企画

連載野球小説 『天才の証明』 #10

2016.6.29


〜第10回〜

 数年ぶりに再会したかつての英雄の姿は、思っていた以上に色褪せて見えた。

 高校時代からほとんど変わらない端正な顔立ち。だが、目の前に座る生気の感じられない青白い顔は、当時の精悍な面影を消し去ってなお、人生に苦闘している様子を窺わせた。

 ……まるで抜け殻だな。

 七年前に甲子園を制し、一躍時代の寵児となったエースの姿は、残念ながらもうどこにもなかった。

 あの焦がすような夏の日の記憶は今でも鮮明に思い出すことができる。七年前の甲子園大会決勝戦はまさに劇画のような展開だった。規定の延長十五回をもっても決着がつかず、翌日の再試合が決定。全二十四イニングを一人で投げ切った小柄なエースは、マウンド上で人目もはばからず号泣した。

 キャッチャーマスク越しに見守り続けた在りし日の栄光の姿と、目の前の人生に疲れ切った男の姿をどうしても重ねることができないのは、きっと贔屓目もあるのだろう。

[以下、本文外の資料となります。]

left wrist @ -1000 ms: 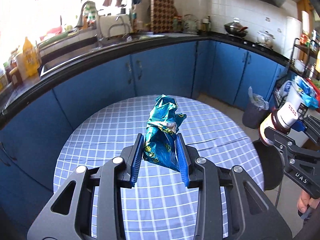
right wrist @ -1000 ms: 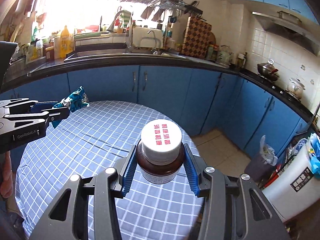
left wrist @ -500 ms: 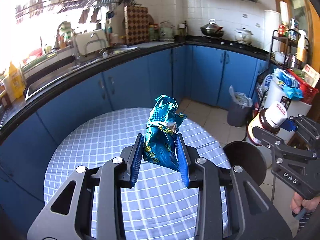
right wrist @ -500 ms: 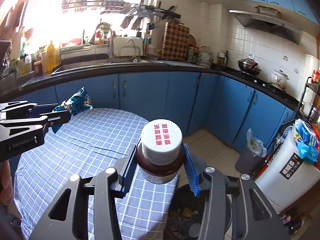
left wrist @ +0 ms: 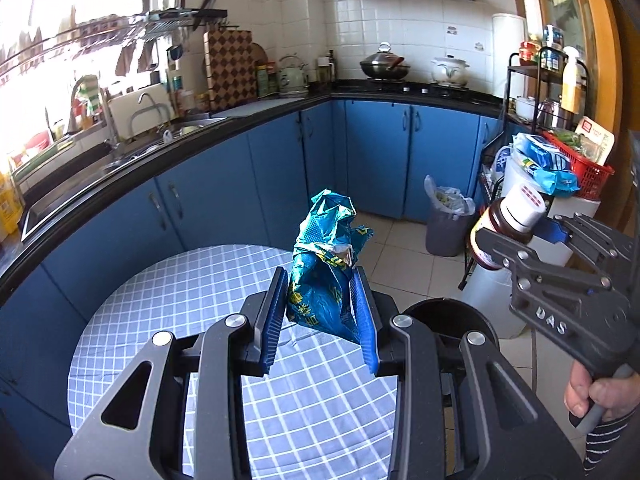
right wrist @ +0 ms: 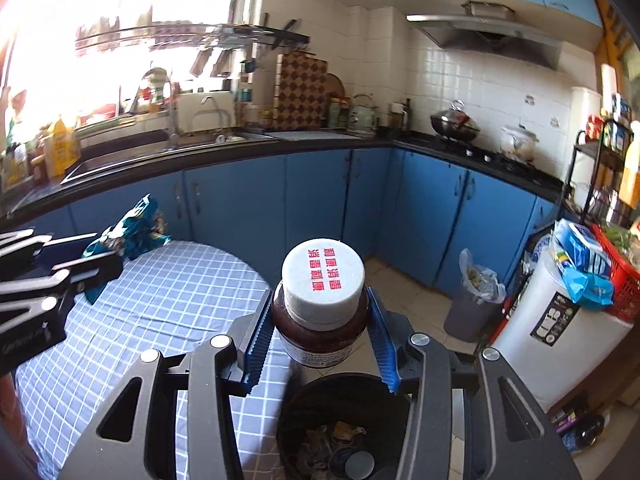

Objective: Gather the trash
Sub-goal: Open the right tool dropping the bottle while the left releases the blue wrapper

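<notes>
Both claws are loaded. In the left wrist view the left claw (left wrist: 320, 312) is clenched on a crumpled teal wrapper (left wrist: 326, 264), which sticks up from between the blue pads over the checked table (left wrist: 168, 304). In the right wrist view the right claw (right wrist: 320, 328) grasps a brown bottle with a white cap (right wrist: 322, 300) by its shoulders, and it hangs just past the table's edge, above the near rim of a black bin (right wrist: 340, 432) that already holds scraps.

The step in hand looks like the carry to the bin, with the drop next. The bottle is the closer of the two, so it should go first — bring it further over the dark opening before the pads part, since it now sits near the rim and a hard, round thing released there could strike the edge and roll away across the tiles. Lowering it toward the mouth would shorten the fall and spare the noise.

The wrapper is light and springy; it may cling to a pad or drift, so the left claw should come right over the middle of the bin, tip downward, and open wide. The two claws are near each other — taking turns would avoid a knock. A second, grey bin (right wrist: 472, 308) with a bag stands farther off by the cabinets.
</notes>
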Motion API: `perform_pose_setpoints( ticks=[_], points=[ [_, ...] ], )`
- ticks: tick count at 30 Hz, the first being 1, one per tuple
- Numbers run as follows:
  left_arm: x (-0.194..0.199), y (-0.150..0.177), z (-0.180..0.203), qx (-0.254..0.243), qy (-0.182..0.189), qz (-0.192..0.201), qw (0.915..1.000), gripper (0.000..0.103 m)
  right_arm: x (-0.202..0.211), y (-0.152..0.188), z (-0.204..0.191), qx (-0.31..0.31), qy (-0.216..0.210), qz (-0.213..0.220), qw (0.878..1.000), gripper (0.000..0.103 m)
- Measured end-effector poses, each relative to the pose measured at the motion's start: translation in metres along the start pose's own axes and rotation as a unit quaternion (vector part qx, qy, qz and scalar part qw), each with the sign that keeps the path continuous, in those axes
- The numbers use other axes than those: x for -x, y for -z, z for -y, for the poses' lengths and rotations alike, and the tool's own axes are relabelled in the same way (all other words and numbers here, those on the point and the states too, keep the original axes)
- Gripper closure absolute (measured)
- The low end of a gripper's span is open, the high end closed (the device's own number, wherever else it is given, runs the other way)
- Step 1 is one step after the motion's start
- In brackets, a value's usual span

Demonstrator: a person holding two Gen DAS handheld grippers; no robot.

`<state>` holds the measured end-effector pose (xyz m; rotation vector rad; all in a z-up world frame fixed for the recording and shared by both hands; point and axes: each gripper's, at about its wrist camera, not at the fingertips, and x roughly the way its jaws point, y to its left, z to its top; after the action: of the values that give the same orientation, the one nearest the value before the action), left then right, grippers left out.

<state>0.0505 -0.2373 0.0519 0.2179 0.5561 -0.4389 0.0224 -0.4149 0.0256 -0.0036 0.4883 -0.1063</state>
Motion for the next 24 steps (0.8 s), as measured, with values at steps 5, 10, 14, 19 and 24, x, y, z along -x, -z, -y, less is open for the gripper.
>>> perform_pose_setpoints(
  ticks=[5,10,14,19,24],
  points=[
    [-0.011,-0.009,0.015,-0.01,0.007,0.001,0.9999,0.069,-0.011,-0.002,0.025,-0.03,0.003,-0.003,1.0,0.059],
    [-0.032,-0.017,0.027,-0.015,0.015,-0.005,0.9998,0.069,-0.023,0.002,0.036,-0.036,0.012,-0.006,0.999,0.059],
    [-0.049,-0.021,0.037,-0.02,0.021,-0.013,0.9995,0.069,-0.034,0.004,0.046,-0.038,0.011,-0.01,0.999,0.059],
    [-0.07,-0.023,0.05,-0.027,0.031,-0.025,0.9988,0.069,-0.039,0.008,0.058,-0.04,0.027,-0.006,0.999,0.032],
    [-0.087,-0.024,0.064,-0.033,0.044,-0.037,0.9978,0.069,-0.037,0.018,0.058,-0.004,0.076,-0.005,0.997,0.032]
  ],
)
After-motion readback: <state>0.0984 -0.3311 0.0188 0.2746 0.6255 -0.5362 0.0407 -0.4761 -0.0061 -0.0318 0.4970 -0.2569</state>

 お前の才能はそんなものじゃないはずだ。たとえ世間がお前の存在を忘れ去っても、俺はまだお前の可能性を信じているんだからな。

 そんな安直な励ましは実際に口に出す前に、吐く息に紛れて消えた。

 冷めたコーヒーの隣に置かれたスポーツ紙の三面記事に『栗原監督連日の背信投球に大激怒! 世良、無期限二軍落ちが決定。今オフにも戦力外通告か』という文字が躍っているのを今朝がた目にしたばかりだった。くしゃくしゃに折り畳まれた新聞を脇目に見ながら、言葉の接ぎ穂を見つけるべく、ひとまず曖昧に笑いかけることにした。

 甲子園を制し、大学野球でも華々しい実績を残した世良正志は満を持してドラフト一位でプロ野球界に身を投じた。一方の自分はと言えば、大学卒業後プロの選から漏れる始末。山口俊司は所詮エースの付属物でしかない、というのがプロ筋の共通見解だったようだ。 

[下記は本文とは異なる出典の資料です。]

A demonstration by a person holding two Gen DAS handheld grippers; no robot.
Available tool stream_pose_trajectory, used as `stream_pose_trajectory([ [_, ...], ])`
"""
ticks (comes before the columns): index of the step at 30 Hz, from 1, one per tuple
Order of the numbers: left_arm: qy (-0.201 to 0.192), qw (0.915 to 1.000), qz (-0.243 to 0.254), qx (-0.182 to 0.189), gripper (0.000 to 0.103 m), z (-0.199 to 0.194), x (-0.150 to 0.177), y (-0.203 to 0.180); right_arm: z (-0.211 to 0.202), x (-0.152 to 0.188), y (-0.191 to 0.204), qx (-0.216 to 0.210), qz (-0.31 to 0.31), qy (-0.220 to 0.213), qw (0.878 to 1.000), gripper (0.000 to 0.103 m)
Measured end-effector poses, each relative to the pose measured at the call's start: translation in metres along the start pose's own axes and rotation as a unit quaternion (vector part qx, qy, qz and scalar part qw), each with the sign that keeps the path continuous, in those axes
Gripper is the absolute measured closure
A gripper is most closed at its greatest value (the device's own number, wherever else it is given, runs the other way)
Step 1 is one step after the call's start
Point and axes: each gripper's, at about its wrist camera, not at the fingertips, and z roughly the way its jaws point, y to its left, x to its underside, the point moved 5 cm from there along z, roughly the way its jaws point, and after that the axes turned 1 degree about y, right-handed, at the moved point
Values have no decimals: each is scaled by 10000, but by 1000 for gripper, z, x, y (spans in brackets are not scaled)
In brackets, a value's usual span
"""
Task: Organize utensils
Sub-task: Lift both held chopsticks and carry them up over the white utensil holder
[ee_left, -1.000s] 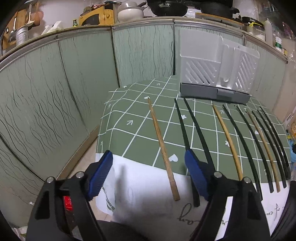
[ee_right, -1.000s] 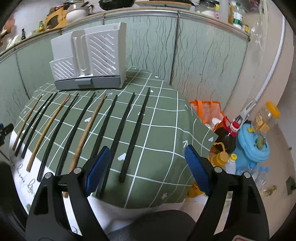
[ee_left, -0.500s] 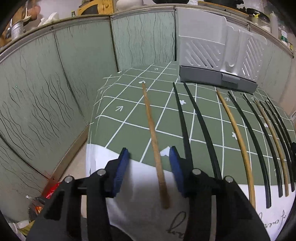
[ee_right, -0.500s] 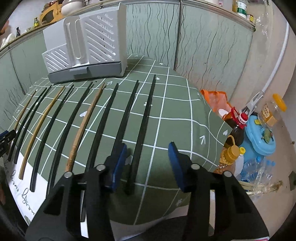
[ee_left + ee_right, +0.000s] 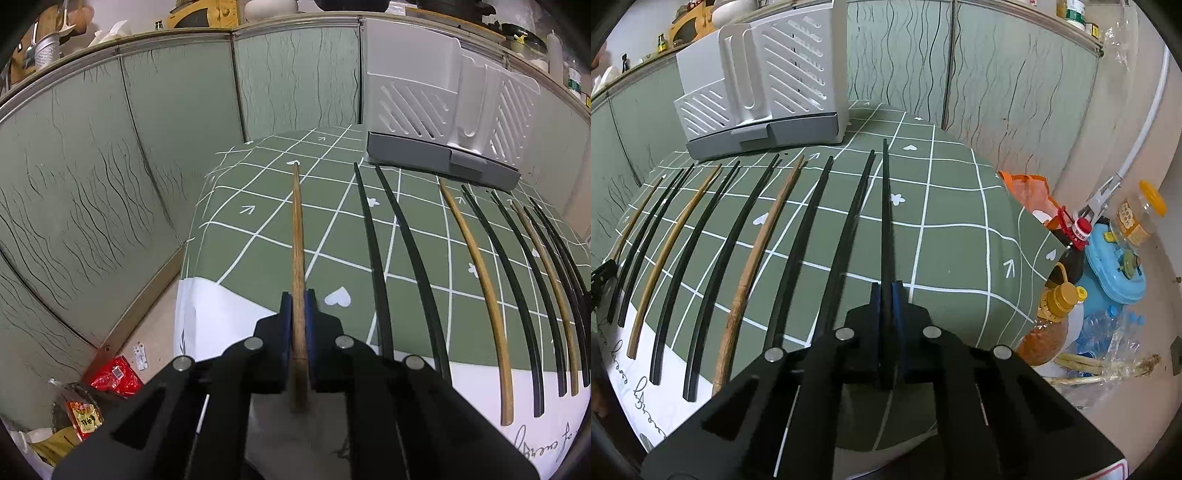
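Several chopsticks, black and wooden, lie in a row on a green checked tablecloth [image 5: 258,221]. My left gripper [image 5: 298,299] is shut on the leftmost wooden chopstick [image 5: 296,229], which points away toward the far edge. My right gripper [image 5: 886,291] is shut on the rightmost black chopstick [image 5: 885,206]. A white and grey utensil rack [image 5: 436,122] stands at the back of the table; it also shows in the right wrist view [image 5: 764,92]. The other chopsticks [image 5: 746,251] lie between the two held ones.
Green wavy-patterned panels [image 5: 92,184] wall the table at the back and left. Red packets [image 5: 114,376] lie on the floor at left. Bottles, a blue container [image 5: 1115,266] and an orange bag [image 5: 1030,192] crowd the floor at right.
Both grippers moved forward over the table's near edge and closed, the left on the wooden chopstick and the right on the black one.
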Motion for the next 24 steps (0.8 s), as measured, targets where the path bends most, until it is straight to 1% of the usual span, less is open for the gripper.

 曰く、プロ向きの資質ではない。非情だが、要するに結論はそういうことらしい。

「プロ向きの資質」というものがあるとすれば、きっとこういう奴なんだろうなという標本が常に目の前にいたから、不思議と悔しいという感情は湧いてこなかった。それは端的に言って努力でどうにかなるような差でないことは、当時の自分にも理解できていたと思う。 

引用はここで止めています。